If I was a small/startup, I would happily give over some percentage --
possibly even 30% -- of my revenue to Apple in order to avoid building my own
payment system. The App store is really nice, and if they want to compete on
the merits of the store, then that's great.

But Apple isn't doing that. They are using the power of their marketshare to
force publishers into paying a 30% tithe to Apple just to put an application
on the device. It doesn't matter if you are Amazon or the New York Times and
already have your own subscription system -- you have to eat the 30% cut.

That's what bothers me about this. If Apple wants to compete by providing a
more cost effective point of sale system, then that's great; everyone wins.
But they are abusing a monopoly position to force publishers into their
system, and in that game, Apple is the only winner.

------
YooLi
"... they will need to give Apple 30% of their subscription revenue for all
customers that want to access SalesForce via mobile."

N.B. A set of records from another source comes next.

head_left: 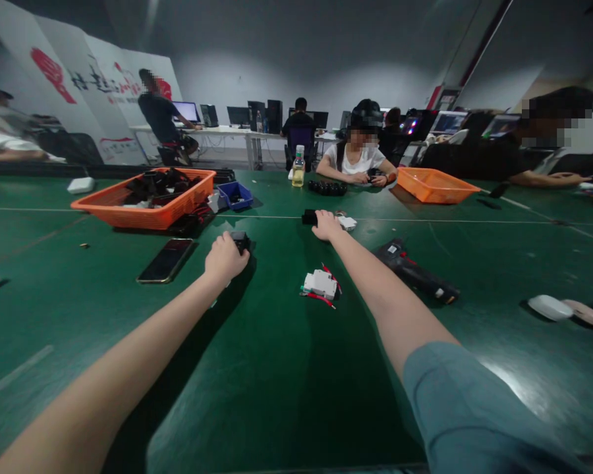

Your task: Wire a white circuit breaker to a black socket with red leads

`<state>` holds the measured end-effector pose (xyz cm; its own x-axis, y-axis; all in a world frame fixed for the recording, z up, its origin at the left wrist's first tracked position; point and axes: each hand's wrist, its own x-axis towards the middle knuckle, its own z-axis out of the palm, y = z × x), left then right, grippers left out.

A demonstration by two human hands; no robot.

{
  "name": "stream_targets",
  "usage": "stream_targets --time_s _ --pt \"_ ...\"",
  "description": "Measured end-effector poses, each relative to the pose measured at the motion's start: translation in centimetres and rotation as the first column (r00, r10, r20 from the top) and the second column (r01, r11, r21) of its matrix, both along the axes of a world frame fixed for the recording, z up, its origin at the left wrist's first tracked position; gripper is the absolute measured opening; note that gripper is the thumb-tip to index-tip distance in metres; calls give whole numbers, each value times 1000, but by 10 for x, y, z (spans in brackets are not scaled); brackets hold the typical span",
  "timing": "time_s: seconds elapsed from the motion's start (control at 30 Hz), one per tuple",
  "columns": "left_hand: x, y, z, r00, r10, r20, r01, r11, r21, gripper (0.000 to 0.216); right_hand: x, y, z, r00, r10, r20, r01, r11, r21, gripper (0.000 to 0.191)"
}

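Observation:
My left hand [226, 258] is closed around a small black box-shaped part [240, 241], just right of a phone [167, 261] lying on the green table. Farther forward, my right hand [327, 226] has its fingers on a black block-like piece [310, 216]; its fingertips are partly hidden by the hand. A white part [346, 223] lies right beside that hand. Between my forearms rests a white module [320, 284] with red wires on two sides. To the right of my right forearm is a black power tool [415, 270], partly covered by the arm.
An orange basket [178, 214] full of black parts stands at left, a small blue bin [236, 195] beside it. Another orange basket [437, 186] is at far right. A bottle [298, 170] stands near a seated person [358, 155] across the table.

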<state>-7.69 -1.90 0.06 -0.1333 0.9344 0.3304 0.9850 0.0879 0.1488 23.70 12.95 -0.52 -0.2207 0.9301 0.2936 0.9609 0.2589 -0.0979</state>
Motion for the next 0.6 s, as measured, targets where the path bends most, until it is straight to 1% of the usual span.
stream_targets --time_s 0.1,0.2,0.3,0.47,0.6 --pt "2 -3 2 1000 -12 15 12 1000 -12 70 0 -8 0 999 11 31 -11 1000 4 52" --pt "3 -6 3 999 -32 12 32 999 0 65 0 -29 5 996 53 66 -54 998 19 46" --pt "4 -8 3 999 -34 5 34 999 10 59 4 -59 10 990 105 93 -109 993 37 41" --pt "4 -7 1 999 -31 -25 32 999 39 59 18 -115 16 978 183 101 -191 979 69 39" --pt "5 -7 3 999 -13 -38 14 999 33 61 32 -156 16 976 207 73 -214 972 100 39"
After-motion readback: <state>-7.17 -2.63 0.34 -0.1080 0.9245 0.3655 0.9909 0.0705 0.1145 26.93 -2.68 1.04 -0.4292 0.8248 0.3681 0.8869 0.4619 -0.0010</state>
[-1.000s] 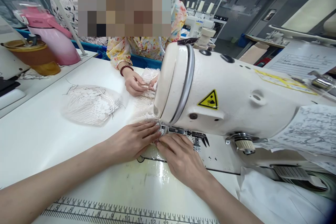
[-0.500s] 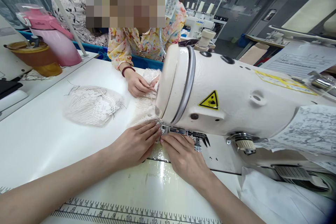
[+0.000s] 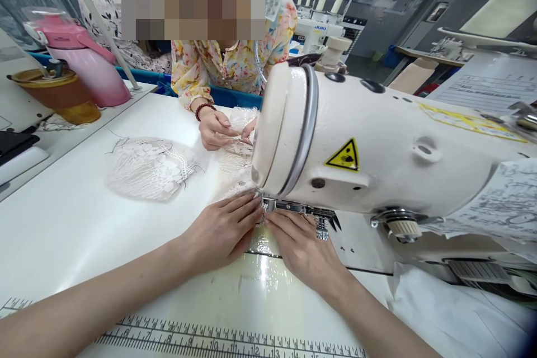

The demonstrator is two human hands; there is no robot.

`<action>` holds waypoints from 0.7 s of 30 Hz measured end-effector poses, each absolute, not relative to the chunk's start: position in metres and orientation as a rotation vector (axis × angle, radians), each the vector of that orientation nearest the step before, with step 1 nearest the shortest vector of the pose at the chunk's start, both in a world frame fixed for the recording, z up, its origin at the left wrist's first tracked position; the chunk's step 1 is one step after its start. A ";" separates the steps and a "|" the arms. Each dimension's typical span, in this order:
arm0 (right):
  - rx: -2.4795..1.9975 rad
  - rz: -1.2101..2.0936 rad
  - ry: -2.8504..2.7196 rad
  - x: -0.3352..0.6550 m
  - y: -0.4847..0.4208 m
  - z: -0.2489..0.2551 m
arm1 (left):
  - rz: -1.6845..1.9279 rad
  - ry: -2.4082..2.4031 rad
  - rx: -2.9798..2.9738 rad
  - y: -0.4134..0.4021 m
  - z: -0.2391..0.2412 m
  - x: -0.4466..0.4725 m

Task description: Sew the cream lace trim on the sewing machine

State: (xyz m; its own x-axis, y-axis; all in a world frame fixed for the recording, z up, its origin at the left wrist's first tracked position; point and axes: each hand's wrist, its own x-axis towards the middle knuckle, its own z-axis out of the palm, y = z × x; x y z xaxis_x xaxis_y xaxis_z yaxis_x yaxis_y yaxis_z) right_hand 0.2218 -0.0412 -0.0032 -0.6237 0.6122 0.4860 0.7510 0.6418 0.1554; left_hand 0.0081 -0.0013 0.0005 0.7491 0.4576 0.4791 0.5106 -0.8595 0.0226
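- Against a second ago, my left hand point(image 3: 220, 229) and right hand point(image 3: 304, 246) have barely shifted. Both stay flat, fingers extended, pressing the lace strip point(image 3: 235, 176) without gripping it.
- The strip lies under the presser foot point(image 3: 268, 206) and runs back to a co-worker's hand point(image 3: 216, 128).
- The sewing machine head point(image 3: 377, 145) hides the needle.
- A loose lace piece point(image 3: 149, 168) lies apart, to the left.

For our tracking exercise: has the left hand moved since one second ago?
No; the left hand stays flat, fingertips beside the presser foot.
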 end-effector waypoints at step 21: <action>-1.135 -0.763 -2.536 0.228 -0.038 0.000 | -0.708 -0.975 -2.905 -0.004 0.000 0.014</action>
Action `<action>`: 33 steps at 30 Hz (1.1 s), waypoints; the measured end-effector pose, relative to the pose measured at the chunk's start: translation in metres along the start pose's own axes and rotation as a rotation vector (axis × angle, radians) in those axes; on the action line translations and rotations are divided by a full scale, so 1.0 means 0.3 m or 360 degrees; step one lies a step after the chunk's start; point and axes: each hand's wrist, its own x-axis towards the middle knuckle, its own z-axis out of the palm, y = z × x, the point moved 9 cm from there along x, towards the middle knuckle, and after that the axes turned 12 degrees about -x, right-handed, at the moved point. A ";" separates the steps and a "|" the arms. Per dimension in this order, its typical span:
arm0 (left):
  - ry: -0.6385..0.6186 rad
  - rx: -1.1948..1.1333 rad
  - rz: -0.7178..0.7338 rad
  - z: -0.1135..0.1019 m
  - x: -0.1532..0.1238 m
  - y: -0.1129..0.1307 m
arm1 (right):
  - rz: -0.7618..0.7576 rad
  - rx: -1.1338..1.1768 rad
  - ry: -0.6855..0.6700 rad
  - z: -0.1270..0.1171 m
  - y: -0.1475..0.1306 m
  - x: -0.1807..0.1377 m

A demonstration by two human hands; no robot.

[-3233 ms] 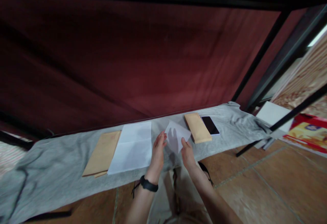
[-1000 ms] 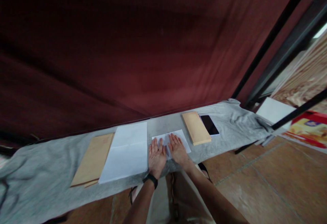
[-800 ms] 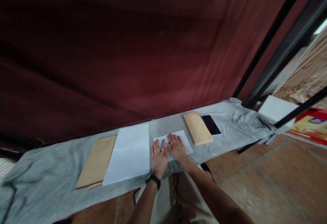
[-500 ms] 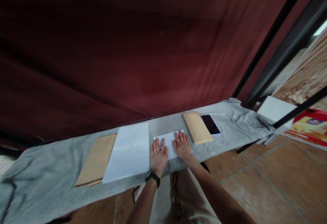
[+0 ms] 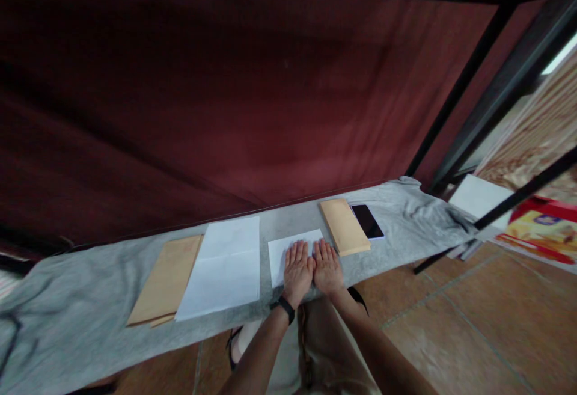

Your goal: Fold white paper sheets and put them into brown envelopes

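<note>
- L hand (image 5: 299, 270) laid wide & flat on small paper (image 5: 279, 257).
- R hand (image 5: 328, 266) laid likewise, on its 3 o'clock end.
- Small paper placed on grey cloth (image 5: 90, 299).
- Env. stack (image 5: 345, 226) placed approx. 2 o'clock, w/ phone (image 5: 367, 220) just past it.
- Big paper (image 5: 222, 269) placed at 9 o'clock, w/ lg. env. (image 5: 166, 278) beyond.

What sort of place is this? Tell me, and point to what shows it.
Probably an improvised paperwork spot, perhaps in a home: a long gray cloth with small white paper and a phone on it, and a tiled floor below.
</note>
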 end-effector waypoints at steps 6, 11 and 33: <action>0.0013 0.0009 -0.0004 0.013 0.024 -0.016 | 0.0020 0.0000 0.0077 -0.005 0.001 -0.001; 0.0054 0.0062 -0.0096 -0.023 0.018 -0.095 | 0.0018 0.0011 0.0115 -0.006 0.001 0.000; 0.0326 0.0180 -0.0034 -0.110 -0.158 -0.160 | -0.0108 -0.0096 0.0139 -0.064 0.027 -0.122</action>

Wow, a huge post based on this flawed understanding. It isn't 30% of every
customer that accesses the mobile app, it's 30% of each client that signs up
via the mobile app.

The rules are pretty simple. If you offer subscription service purchasing
elsewhere, like your website, you also must offer it in your app via in-app
purchase. If a person finds your service by installing the mobile app and then
decides to sign up, using the now required in-app purchase ability, Apple gets
30%.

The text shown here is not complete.